- _WHAT YOU ARE ASKED TO DO_
In the records that follow, find each line with "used" and pull it out.

====== INFORMATION GIVEN

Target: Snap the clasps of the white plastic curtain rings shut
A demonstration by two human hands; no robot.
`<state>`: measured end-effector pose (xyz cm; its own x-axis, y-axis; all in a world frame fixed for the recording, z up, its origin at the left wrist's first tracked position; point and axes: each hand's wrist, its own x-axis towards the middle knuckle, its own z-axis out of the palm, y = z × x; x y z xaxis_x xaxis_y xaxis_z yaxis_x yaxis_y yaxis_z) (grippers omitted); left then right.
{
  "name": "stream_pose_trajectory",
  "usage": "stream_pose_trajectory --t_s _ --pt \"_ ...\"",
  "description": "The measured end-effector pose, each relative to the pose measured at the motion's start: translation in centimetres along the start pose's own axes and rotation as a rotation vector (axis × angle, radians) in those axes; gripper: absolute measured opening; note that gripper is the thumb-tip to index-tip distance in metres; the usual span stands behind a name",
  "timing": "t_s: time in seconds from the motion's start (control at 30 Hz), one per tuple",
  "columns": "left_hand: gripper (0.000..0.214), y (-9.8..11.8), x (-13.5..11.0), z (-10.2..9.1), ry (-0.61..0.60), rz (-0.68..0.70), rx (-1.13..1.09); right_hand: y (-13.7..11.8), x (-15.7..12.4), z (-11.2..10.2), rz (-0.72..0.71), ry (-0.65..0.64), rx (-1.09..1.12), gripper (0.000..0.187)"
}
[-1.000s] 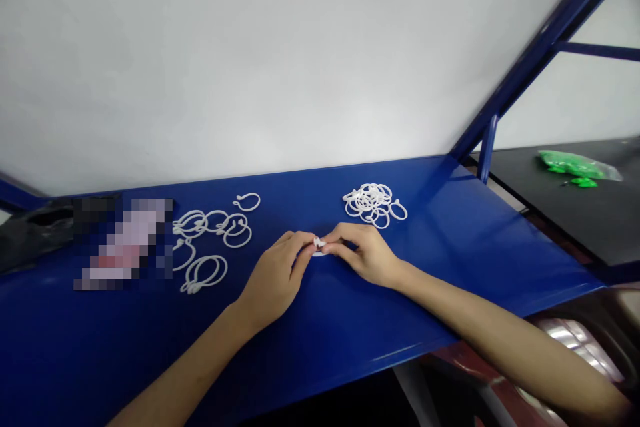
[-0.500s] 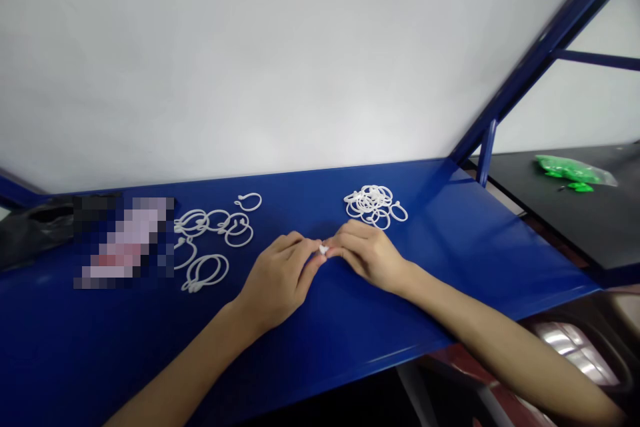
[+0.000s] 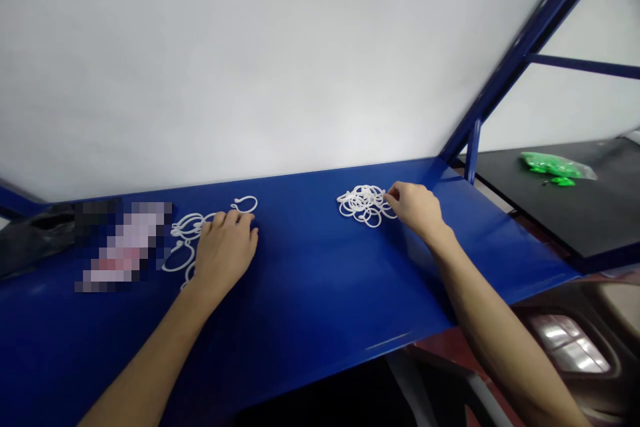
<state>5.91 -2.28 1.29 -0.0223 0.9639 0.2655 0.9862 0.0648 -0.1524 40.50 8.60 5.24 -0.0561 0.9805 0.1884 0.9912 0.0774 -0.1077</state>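
Observation:
My left hand (image 3: 225,250) is palm down over the left group of white plastic curtain rings (image 3: 187,225), its fingers stretched out and slightly apart. It covers several of these unfastened rings, and whether its fingertips touch one is hidden. One more unfastened ring (image 3: 246,204) lies just beyond those fingers. Over on the right, my right hand (image 3: 414,207) is at the edge of a heap of white closed curtain rings (image 3: 363,200). Its thumb and forefinger are pinched together against a ring at the heap's right side, partly hidden by the hand.
The blue tabletop (image 3: 300,280) runs along a white wall (image 3: 300,60). A black plastic bag (image 3: 35,237) and a blurred-out pinkish item (image 3: 127,243) lie at the left. Beyond a blue metal frame (image 3: 473,147), a black table (image 3: 545,213) carries a bag of green pieces (image 3: 557,165).
Both hands have parted from the middle, where they held a small white piece together. My left hand has gone left over the unfastened rings, my right hand right to the closed heap.

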Motion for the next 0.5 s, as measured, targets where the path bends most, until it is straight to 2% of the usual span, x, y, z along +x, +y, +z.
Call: stream_pose_trajectory --t_s 0.23,0.37,0.5 --pt "0.037 -0.09 0.02 0.03 0.005 0.003 0.025 -0.26 0.02 0.55 0.008 -0.036 -0.048 0.025" --pt "0.039 -0.06 -0.02 -0.36 0.042 -0.06 0.041 -0.28 -0.02 0.42 0.008 -0.03 -0.053 0.028" --pt "0.036 -0.16 -0.2 -0.45 -0.004 -0.055 0.02 -0.56 -0.15 0.24 0.012 -0.015 -0.051 0.028"
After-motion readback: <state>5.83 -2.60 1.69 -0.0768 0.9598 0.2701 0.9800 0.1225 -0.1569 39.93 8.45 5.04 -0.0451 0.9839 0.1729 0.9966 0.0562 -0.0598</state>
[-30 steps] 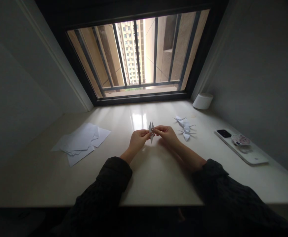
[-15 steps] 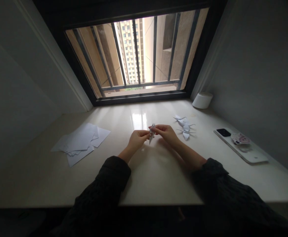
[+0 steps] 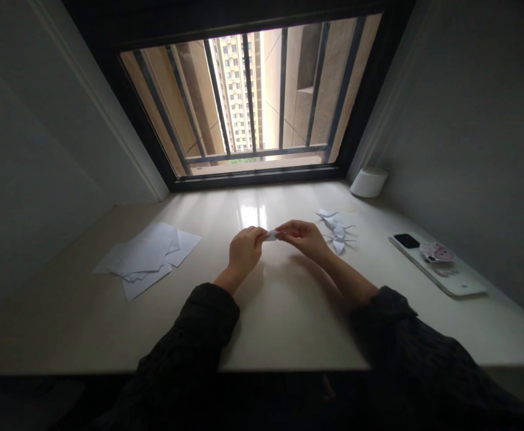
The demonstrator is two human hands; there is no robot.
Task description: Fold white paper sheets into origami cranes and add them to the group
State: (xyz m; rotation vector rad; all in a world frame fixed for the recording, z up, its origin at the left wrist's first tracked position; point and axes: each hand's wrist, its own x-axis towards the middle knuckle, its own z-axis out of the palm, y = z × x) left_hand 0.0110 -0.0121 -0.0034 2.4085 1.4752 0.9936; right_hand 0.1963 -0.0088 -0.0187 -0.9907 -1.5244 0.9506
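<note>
A small piece of folded white paper (image 3: 272, 235) is pinched between my two hands above the middle of the white tabletop. My left hand (image 3: 246, 248) grips its left end with thumb and fingers. From the other side, the fingertips of my right hand (image 3: 304, 237) hold the right end. Only the paper's middle shows; my fingers cover both ends. Several folded paper cranes (image 3: 337, 230) lie in a row on the tabletop just right of my right hand.
A loose pile of white paper sheets (image 3: 147, 254) lies at the left. To the right is a white phone (image 3: 439, 266) with a cartoon grip on its back. A white cylindrical object (image 3: 368, 182) stands by the right wall, near the barred window (image 3: 253, 102).
The folded paper has turned from upright, with its points up and down, to lying sideways between my hands. My left hand has rolled over and moved slightly left and up.
</note>
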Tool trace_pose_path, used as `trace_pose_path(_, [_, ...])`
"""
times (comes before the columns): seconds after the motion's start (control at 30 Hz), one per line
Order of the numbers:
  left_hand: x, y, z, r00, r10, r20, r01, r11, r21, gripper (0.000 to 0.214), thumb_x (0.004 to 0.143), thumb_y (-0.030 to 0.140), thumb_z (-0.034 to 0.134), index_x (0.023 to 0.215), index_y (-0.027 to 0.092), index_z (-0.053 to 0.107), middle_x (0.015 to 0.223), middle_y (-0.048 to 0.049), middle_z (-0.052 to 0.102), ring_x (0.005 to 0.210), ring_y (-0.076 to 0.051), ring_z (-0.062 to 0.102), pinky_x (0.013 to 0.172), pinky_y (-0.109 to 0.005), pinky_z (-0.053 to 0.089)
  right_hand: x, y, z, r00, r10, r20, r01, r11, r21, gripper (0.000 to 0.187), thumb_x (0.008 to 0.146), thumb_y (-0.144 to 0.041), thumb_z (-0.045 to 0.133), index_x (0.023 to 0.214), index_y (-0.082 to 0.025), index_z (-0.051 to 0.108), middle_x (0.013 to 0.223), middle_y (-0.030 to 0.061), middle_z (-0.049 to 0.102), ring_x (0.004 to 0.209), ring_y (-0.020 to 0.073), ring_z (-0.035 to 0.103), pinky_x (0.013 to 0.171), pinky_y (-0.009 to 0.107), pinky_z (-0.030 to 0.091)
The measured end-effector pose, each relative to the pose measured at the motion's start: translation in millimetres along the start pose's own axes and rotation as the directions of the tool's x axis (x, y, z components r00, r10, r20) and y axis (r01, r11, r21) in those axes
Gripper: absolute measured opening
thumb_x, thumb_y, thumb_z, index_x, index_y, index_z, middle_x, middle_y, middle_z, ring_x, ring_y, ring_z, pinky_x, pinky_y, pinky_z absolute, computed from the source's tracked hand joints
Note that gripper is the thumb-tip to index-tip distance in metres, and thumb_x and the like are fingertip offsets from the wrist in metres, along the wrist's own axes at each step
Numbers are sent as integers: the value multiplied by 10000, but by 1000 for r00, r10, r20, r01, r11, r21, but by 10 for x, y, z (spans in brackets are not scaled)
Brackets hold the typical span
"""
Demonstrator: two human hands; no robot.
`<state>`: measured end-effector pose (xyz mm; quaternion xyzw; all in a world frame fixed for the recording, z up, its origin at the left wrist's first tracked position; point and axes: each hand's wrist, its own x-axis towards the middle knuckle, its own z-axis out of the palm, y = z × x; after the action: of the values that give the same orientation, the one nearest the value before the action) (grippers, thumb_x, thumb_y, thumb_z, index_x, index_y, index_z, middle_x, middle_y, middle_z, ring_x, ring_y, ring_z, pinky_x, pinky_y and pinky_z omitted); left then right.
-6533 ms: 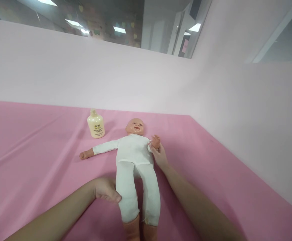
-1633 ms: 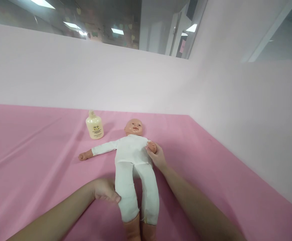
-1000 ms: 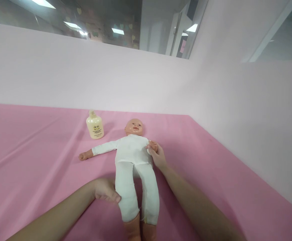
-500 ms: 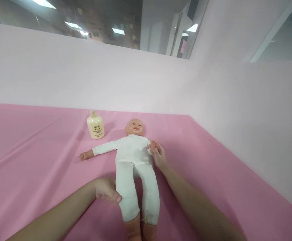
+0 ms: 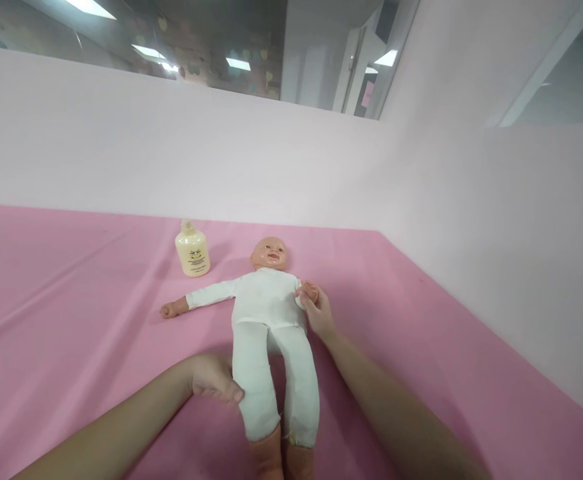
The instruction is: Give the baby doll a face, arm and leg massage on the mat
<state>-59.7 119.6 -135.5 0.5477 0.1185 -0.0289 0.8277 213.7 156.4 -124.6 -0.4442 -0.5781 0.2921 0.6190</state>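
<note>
A baby doll [image 5: 266, 313] in a white bodysuit lies on its back on the pink sheet [image 5: 71, 320], head toward the wall. My left hand [image 5: 213, 379] is closed around the doll's leg on the left side, just above the bare foot. My right hand [image 5: 316, 313] grips the doll's small hand and wrist, folded in against the doll's side. The doll's other arm stretches out to the left, free.
A cream lotion bottle [image 5: 192, 250] stands upright behind the doll's outstretched arm. Pale pink walls [image 5: 471, 220] close in the surface at the back and on the right, meeting in a corner.
My right hand has kept working the doll's hand, which was lifted with fingers up 6.5 s ago and now lies folded against the torso. My left hand has stayed on the leg.
</note>
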Motion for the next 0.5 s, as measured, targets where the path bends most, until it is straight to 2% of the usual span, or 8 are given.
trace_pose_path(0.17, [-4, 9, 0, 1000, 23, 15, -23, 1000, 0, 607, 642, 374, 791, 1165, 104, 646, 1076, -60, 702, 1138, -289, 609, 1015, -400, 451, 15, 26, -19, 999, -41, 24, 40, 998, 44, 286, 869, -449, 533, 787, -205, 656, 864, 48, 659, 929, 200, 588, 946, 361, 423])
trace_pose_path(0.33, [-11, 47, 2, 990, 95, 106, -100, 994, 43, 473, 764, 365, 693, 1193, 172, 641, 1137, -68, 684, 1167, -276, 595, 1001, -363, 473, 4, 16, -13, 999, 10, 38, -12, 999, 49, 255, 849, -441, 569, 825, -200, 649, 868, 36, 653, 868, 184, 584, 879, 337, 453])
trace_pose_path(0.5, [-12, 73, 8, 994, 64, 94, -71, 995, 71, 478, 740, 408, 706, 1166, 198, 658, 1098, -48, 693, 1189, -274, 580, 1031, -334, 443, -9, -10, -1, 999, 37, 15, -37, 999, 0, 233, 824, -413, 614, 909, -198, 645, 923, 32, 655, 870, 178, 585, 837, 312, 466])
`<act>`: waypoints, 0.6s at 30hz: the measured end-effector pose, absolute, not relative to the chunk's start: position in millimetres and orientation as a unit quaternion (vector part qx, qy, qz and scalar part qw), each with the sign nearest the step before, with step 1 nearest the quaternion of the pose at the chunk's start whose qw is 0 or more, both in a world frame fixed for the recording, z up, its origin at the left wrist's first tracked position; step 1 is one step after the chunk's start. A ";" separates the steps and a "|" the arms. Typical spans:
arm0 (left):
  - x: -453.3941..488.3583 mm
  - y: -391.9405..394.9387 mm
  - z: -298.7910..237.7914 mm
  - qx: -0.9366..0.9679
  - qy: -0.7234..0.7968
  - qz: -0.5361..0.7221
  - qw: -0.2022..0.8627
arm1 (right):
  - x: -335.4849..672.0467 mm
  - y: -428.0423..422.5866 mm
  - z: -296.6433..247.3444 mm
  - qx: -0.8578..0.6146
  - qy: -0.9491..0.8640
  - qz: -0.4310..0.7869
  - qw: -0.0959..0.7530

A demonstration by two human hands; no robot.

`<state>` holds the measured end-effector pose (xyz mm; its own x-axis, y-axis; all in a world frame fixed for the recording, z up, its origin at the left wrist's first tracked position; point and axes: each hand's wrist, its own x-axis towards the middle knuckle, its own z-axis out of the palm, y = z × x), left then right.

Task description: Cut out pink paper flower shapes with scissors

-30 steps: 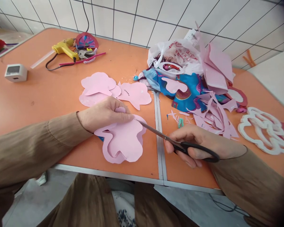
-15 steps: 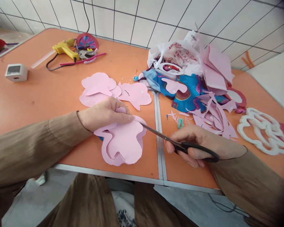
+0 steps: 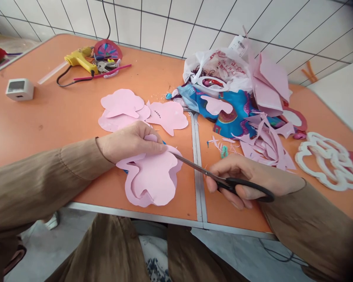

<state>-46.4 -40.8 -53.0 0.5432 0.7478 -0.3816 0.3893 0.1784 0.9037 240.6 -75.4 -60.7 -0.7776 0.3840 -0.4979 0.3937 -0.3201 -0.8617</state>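
My left hand [image 3: 135, 141] pinches a pink cut-out [image 3: 157, 178] with wavy edges, thumb on top; it looks layered, with a curved strip round its border and a bit of blue showing underneath. In my right hand [image 3: 241, 178] is a pair of scissors [image 3: 232, 183] with black handles, fingers through the loops. Its blades point left and their tips meet the upper right edge of the pink piece, near my left thumb. Just beyond my left hand lie more pink cut-outs [image 3: 122, 103], one bearing a small dark leaf-like mark [image 3: 167, 115].
Pink scraps [image 3: 267, 143] lie right of centre, before blue patterned fabric [image 3: 235, 113] and a white plastic bag [image 3: 220, 66]. White wavy frames [image 3: 331, 160] rest at the right. A yellow glue gun [image 3: 80, 60] and a small white box [image 3: 20, 89] are at the left. Wall tiles rise behind.
Almost nothing differs. The scissors and my right hand have shifted very slightly, and the pink piece has moved a little; both hands keep their holds.
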 end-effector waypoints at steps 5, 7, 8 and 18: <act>-46.6 -41.1 -54.8 0.641 0.447 0.138 0.608 | 240.3 -75.4 -60.9 0.340 0.576 -0.743 0.001; -47.2 -41.4 -56.4 0.648 0.437 0.137 0.608 | 239.5 -75.2 -60.6 0.341 0.572 -0.746 0.006; -47.5 -41.6 -57.0 0.651 0.432 0.136 0.609 | 239.1 -75.2 -60.5 0.343 0.570 -0.747 0.009; -46.0 -39.5 -54.3 0.665 0.418 0.084 0.614 | 243.1 -75.5 -63.2 0.377 0.545 -0.748 0.027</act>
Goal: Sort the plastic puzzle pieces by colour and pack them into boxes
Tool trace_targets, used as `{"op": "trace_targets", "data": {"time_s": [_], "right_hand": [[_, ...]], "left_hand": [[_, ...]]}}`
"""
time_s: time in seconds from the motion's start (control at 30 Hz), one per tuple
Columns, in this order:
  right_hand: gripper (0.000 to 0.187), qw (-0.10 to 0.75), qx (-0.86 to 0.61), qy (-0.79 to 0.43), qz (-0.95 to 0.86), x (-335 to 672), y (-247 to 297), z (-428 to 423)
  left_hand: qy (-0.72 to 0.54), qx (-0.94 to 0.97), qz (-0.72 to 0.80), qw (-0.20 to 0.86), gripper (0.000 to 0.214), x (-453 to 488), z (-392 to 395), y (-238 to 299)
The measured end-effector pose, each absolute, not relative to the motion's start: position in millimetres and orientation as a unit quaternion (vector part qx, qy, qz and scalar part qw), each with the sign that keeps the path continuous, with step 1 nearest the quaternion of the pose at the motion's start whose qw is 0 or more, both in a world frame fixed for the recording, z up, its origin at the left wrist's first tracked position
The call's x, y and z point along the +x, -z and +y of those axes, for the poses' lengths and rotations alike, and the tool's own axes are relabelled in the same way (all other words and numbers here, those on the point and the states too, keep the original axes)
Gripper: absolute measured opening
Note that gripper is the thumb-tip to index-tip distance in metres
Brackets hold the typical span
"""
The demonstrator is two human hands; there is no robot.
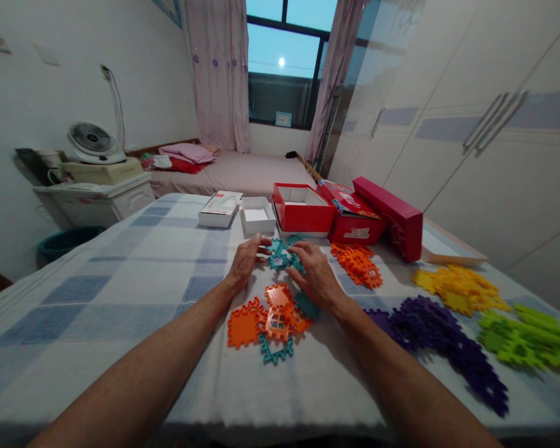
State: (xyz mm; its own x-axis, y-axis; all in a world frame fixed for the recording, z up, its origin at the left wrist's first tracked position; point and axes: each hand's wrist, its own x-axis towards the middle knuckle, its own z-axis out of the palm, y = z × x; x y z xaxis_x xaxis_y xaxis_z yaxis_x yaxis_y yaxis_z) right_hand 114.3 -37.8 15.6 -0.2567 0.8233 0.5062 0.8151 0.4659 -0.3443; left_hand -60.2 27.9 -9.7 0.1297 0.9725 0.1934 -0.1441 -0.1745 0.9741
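A cluster of teal interlocking building pieces [278, 256] lies on the cloth between my two hands. My left hand [247, 258] is at its left side, fingers stretched out and apart, the fingertips at its edge. From the right, my right hand [313, 274] curves over the cluster, thumb and fingers spread, partly hiding it. Closer to me is a loose heap of orange pieces [243, 326], one with a window shape. A teal frame piece [276, 353] lies at its front, and a flat teal piece [307, 305] pokes out beside my right wrist.
Sorted piles of orange [357, 264], dark purple [441, 330], yellow [462, 287] and lime green pieces [525, 339] lie to the right. Behind stand an open red box [303, 214], a small white box [257, 218], a lidded white box [219, 210] and a long magenta box [392, 218].
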Motion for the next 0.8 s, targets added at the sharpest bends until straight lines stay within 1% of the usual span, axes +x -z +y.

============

- _WRITTEN ANSWER_
Tool trace_pose_path, used as `trace_pose_path(_, [_, ...])`
Tool trace_targets, used as `{"op": "trace_targets", "data": {"time_s": [_], "right_hand": [[_, ...]], "left_hand": [[_, ...]]}}`

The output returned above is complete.